Stay: at Bryce Lodge inside the park...great for night hikes. Or Ruby’s Inn, which is the closest.



Our last stop is Zion National Park.

The 3 most unique and difficult hikes I have ever done—pushing some personal boundaries here!

  1. The Narrows—Zion’s coolest (literally-61 degree water) hike. The trail is basically the Virgin River. The canyon is so narrow, the river covers the bottom in many spots, which means you have to wade or swim to proceed.
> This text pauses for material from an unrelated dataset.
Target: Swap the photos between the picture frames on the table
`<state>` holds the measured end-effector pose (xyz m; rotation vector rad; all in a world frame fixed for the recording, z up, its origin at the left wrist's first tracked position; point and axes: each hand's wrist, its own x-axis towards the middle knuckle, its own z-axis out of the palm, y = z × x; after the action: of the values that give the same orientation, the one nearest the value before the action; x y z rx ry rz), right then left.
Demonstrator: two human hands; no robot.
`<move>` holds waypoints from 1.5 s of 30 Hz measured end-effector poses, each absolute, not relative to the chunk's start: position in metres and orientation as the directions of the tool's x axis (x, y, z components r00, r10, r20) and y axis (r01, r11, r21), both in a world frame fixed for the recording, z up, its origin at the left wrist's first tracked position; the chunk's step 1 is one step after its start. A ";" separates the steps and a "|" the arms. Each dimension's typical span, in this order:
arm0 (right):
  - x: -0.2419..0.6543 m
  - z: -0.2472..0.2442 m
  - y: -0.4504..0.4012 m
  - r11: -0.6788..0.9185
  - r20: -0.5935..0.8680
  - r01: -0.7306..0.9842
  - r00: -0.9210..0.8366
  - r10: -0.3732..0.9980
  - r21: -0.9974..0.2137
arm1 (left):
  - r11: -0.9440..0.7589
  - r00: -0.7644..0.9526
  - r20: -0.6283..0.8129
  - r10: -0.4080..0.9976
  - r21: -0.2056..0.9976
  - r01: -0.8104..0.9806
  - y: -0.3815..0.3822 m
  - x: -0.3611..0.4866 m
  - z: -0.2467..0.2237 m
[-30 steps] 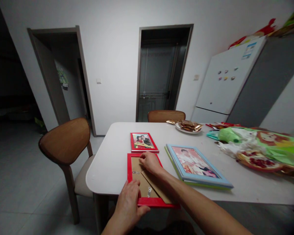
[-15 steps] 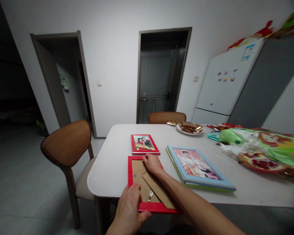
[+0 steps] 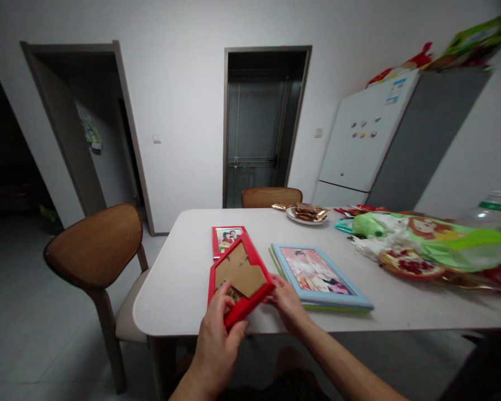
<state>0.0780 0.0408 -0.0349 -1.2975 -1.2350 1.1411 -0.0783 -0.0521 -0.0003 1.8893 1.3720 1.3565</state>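
Both hands grip a red picture frame (image 3: 264, 257), tilted above the table's front edge with its brown backing board facing me. My left hand (image 3: 219, 337) is closed round its lower left side, the thumb at the near edge. At the right corner, my right hand (image 3: 286, 301) holds it with the fingers partly hidden underneath. Behind it lies another red photo frame (image 3: 215, 236), partly covered by the held one. To the right, a light blue photo frame (image 3: 317, 273) rests face up on a green-edged one.
On the white table (image 3: 179, 267) stand a plate of gold-wrapped packets (image 3: 307, 213), a cut pomegranate (image 3: 411, 263) and a green plastic bag (image 3: 455, 236). A wooden chair (image 3: 96, 245) is at the left, another (image 3: 271, 196) at the far side.
The red frame has been lifted off the table, turned and tilted. My right hand has shifted from the backing's far edge to the frame's right corner. The view has swung slightly right.
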 end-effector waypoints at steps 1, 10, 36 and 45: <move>0.068 -0.036 0.029 -0.133 -0.127 -0.086 -0.073 0.989 -0.987 | -0.414 -0.053 0.462 0.885 0.834 0.365 -0.052 -0.073 0.006; 0.079 -0.002 0.018 0.042 0.029 -0.438 0.037 0.999 -0.898 | -0.467 -0.149 0.443 0.884 0.853 -0.234 -0.026 -0.028 0.046; 0.204 0.008 0.123 0.038 0.309 0.930 0.083 0.947 -0.366 | -0.164 0.063 0.155 0.986 0.825 0.541 0.048 0.010 -0.027; 0.050 -0.022 0.143 0.475 0.278 0.836 -0.404 0.872 -0.275 | -0.126 -0.052 0.214 0.975 0.737 0.664 0.052 -0.062 -0.038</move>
<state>0.0504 0.1432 -0.0222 -1.4308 -2.3452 0.1288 -0.0621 0.0523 -0.0380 1.8184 1.7381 1.0179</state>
We did 8 of the 15 mile stretch and by the end of it I couldn’t feel my toes.

  2. Angels Landing—very strenuous with steep drop-offs and very narrow sections—the last 1/2 mile is THE most difficult thing I have done—a very narrow trail that you traverse with the help of cables. 6000 ft above the canyon.

  3. Emerald Pools, upper, middle, lower—nice waterfalls and bridges with great views.

Tips: don’t take walking poles on the angels landing hike, you won’t be able to use them.

Stay: We were at the Zion Lodge: it’s superb with views of the canyon from your front porch and wildlife sightings galore.


The Narrows
The Narrows

Saving the best for last—our son, an avid rock climber at Ancient Art in Fishers Towers.


“On a desert tower, the standard is not to be measured in difficulty, but adventure.”